Interrogeons nous maintenant sur la gouvernance de la politique de la ville. La question de fond est celle de l'échelle. Trop de politiques sont encore conçues au niveau national, puis plaquées sur les quartiers. Je crois que l'on passe ainsi à côté de la réalité des quartiers. Comme l'écrivait Steinbeck, « chaque ville diffère de toutes les autres : il n'y en a pas deux semblables. Une ville a des émotions d'ensemble ». Peut-être ne faut-il pas une politique de la ville, mais plutôt une politique des villes.
Ne conviendrait-il pas d'associer davantage les élus locaux à la conception de la politique de la ville ? Pourquoi ne pas les rendre responsables, au sens politique du terme, de la mise en oeuvre des dispositifs à destination des quartiers, en leur octroyant des compétences étendues en même temps que des crédits fongibles ?
Comment comptez-vous mettre en cohérence la nouvelle géographie prioritaire et la géographie contractuelle ? Comment parvenir à un zonage qui n'ait pas pour effet pervers de renforcer la perception négative des quartiers ? Autrement dit, faut-il conserver le quartier comme l'échelle d'action de la politique de la ville ou préférer une approche communale, voire intercommunale ?
Lors de votre dernière audition devant notre commission, en septembre, vous avez déclaré « faire du passage au droit commun votre politique », ajoutant que votre objectif était de rassembler l'ensemble des acteurs concernés. Qu'entendez-vous par là ? S'agit-il de permettre aux acteurs locaux de modifier, d'un commun accord, les politiques de droit commun en fonction des particularités des quartiers dont ils ont la charge ?
Considérez-vous que la DSU et la DDU soient des outils adaptés à la résolution des problèmes des quartiers ? Je pense, pour ma part, que la richesse d'une collectivité territoriale et celle de ses habitants sont parfois déconnectées. Donner davantage de moyens à une commune ou une agglomération sans l'obliger à un fléchage strict des crédits vers les quartiers prioritaires améliore-t-il leur situation ?

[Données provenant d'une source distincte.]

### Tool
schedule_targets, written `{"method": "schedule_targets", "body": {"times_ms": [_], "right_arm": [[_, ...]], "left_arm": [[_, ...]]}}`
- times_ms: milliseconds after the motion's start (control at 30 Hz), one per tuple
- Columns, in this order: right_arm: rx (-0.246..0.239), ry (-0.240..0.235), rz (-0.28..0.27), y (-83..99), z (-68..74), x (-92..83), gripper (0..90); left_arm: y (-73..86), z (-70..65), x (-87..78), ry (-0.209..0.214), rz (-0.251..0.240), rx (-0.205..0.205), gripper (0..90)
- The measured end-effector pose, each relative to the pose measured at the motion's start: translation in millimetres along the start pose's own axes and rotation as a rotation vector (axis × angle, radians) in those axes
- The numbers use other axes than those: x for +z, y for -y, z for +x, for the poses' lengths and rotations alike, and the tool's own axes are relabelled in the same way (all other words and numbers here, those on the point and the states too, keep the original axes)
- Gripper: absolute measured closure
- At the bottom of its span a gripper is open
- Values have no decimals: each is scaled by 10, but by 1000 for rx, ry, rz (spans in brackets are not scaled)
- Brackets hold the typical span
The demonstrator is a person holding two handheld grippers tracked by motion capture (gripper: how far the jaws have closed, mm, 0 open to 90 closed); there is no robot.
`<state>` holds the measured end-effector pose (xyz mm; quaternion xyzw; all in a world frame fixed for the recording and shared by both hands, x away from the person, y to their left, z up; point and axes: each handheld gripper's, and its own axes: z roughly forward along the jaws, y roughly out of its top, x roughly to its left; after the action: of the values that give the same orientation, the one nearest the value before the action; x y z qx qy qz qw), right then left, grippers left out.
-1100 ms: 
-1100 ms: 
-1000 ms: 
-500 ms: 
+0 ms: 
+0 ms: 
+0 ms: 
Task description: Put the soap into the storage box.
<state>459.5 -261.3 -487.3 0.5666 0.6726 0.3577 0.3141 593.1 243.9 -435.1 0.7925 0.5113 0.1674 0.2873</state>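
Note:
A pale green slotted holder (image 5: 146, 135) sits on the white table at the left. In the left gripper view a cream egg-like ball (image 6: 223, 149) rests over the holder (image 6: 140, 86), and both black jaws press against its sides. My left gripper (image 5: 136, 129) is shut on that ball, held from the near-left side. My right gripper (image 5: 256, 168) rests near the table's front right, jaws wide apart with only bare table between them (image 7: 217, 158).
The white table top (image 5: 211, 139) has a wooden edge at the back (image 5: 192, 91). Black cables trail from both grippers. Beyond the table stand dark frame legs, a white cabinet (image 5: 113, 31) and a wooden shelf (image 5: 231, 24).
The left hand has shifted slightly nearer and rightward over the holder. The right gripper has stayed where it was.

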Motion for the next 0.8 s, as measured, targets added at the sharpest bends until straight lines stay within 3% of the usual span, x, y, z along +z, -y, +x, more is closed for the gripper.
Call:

Vos réponses nourriront notre réflexion sur la politique de la ville, laquelle est, je crois, à un moment charnière de son histoire. Nous avons multiplié les dispositifs de discrimination positive à destination des habitants des quartiers, mais leur caractère stéréotypé a limité leurs résultats. Il nous faut désormais aller plus loin en cessant d'occulter le caractère territorial de la politique de la ville.